WORK INSTRUCTION: Restate the entire listing word for word.

DATA SECTION:

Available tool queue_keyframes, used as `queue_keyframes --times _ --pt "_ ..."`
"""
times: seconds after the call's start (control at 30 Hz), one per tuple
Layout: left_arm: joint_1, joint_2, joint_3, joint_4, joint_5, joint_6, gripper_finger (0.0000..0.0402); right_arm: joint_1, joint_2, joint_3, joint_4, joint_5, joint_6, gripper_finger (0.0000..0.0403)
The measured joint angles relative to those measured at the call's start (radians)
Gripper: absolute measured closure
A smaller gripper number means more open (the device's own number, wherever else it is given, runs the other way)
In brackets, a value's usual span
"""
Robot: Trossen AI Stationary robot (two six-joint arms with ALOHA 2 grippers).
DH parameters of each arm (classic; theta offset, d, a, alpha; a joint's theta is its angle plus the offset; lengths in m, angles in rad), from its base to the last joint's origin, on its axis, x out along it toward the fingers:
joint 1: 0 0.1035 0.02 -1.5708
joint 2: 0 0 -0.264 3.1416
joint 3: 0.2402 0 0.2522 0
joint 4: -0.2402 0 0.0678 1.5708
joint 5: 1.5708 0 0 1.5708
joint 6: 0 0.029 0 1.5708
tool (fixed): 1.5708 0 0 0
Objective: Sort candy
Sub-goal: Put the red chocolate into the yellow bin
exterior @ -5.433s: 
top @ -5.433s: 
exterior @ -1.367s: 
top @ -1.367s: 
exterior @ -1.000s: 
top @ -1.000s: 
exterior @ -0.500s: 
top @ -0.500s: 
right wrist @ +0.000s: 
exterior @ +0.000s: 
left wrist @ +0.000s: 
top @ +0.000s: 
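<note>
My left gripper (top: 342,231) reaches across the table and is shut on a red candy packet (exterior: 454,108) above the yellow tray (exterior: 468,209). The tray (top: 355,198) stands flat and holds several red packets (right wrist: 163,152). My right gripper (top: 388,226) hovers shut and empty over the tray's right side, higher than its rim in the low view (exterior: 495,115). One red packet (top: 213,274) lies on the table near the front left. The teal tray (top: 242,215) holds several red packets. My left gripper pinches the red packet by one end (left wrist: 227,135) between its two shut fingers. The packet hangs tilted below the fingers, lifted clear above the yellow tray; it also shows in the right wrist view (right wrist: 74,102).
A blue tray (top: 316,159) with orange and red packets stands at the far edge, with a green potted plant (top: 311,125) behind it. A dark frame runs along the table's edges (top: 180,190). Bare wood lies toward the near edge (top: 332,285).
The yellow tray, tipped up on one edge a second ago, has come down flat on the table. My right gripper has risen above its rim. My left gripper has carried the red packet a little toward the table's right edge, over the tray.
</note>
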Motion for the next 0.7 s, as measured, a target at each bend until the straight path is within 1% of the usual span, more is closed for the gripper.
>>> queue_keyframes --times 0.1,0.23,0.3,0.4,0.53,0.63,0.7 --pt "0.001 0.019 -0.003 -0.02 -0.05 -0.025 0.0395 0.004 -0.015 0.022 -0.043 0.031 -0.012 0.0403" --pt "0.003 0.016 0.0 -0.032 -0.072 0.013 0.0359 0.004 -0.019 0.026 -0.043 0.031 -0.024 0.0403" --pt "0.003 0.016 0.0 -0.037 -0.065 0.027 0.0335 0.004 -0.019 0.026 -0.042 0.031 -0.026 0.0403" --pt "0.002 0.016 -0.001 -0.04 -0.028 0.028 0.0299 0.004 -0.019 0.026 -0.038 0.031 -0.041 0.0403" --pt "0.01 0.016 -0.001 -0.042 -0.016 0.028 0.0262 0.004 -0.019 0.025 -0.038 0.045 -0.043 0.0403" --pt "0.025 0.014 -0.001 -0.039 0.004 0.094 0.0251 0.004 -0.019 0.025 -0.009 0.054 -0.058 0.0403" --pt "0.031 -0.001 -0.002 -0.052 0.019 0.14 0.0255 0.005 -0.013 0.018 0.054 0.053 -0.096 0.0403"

WRITTEN ANSWER:
Available tool queue_keyframes, used as `queue_keyframes --times _ --pt "_ ..."`
"""
times: seconds after the call's start (control at 30 Hz), one per tuple
Layout: left_arm: joint_1, joint_2, joint_3, joint_4, joint_5, joint_6, gripper_finger (0.0000..0.0402); right_arm: joint_1, joint_2, joint_3, joint_4, joint_5, joint_6, gripper_finger (0.0000..0.0403)
The measured joint angles relative to those measured at the call's start (radians)
Gripper: absolute measured closure
A smaller gripper number means more open (the device's own number, wherever else it is given, runs the other way)
In brackets, a value's usual span
"""
Robot: Trossen AI Stationary robot (two six-joint arms with ALOHA 2 grippers).
DH parameters of each arm (classic; theta offset, d, a, alpha; a joint's theta is its angle plus the offset; lengths in m, angles in rad), from its base to the last joint's origin, on its axis, x out along it toward the fingers:
joint 1: 0 0.1035 0.02 -1.5708
joint 2: 0 0 -0.264 3.1416
joint 3: 0.2402 0 0.2522 0
joint 4: -0.2402 0 0.0678 1.5708
joint 5: 1.5708 0 0 1.5708
joint 6: 0 0.029 0 1.5708
tool (fixed): 1.5708 0 0 0
Objective: Sort candy
Sub-goal: Put the red chocolate into the yellow bin
exterior @ -5.433s: 
top @ -5.433s: 
exterior @ -1.367s: 
top @ -1.367s: 
exterior @ -1.000s: 
top @ -1.000s: 
exterior @ -0.500s: 
top @ -0.500s: 
right wrist @ +0.000s: 
exterior @ +0.000s: 
left wrist @ +0.000s: 
top @ +0.000s: 
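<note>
My left gripper (top: 342,231) reaches across the table and is shut on a red candy packet (exterior: 454,108) above the yellow tray (exterior: 468,209). The tray (top: 355,198) stands flat and holds several red packets (right wrist: 163,152). My right gripper (top: 388,226) hovers shut and empty over the tray's right side, higher than its rim in the low view (exterior: 495,115). One red packet (top: 213,274) lies on the table near the front left. The teal tray (top: 242,215) holds several red packets. My left gripper pinches the red packet by one end (left wrist: 227,135) between its two shut fingers. The packet hangs tilted below the fingers, lifted clear above the yellow tray; it also shows in the right wrist view (right wrist: 74,102).
A blue tray (top: 316,159) with orange and red packets stands at the far edge, with a green potted plant (top: 311,125) behind it. A dark frame runs along the table's edges (top: 180,190). Bare wood lies toward the near edge (top: 332,285).
The yellow tray, tipped up on one edge a second ago, has come down flat on the table. My right gripper has risen above its rim. My left gripper has carried the red packet a little toward the table's right edge, over the tray.
</note>
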Motion for the next 0.7 s, as measured, a target at each bend until the straight path is within 1% of the usual span, more is closed for the gripper.
>>> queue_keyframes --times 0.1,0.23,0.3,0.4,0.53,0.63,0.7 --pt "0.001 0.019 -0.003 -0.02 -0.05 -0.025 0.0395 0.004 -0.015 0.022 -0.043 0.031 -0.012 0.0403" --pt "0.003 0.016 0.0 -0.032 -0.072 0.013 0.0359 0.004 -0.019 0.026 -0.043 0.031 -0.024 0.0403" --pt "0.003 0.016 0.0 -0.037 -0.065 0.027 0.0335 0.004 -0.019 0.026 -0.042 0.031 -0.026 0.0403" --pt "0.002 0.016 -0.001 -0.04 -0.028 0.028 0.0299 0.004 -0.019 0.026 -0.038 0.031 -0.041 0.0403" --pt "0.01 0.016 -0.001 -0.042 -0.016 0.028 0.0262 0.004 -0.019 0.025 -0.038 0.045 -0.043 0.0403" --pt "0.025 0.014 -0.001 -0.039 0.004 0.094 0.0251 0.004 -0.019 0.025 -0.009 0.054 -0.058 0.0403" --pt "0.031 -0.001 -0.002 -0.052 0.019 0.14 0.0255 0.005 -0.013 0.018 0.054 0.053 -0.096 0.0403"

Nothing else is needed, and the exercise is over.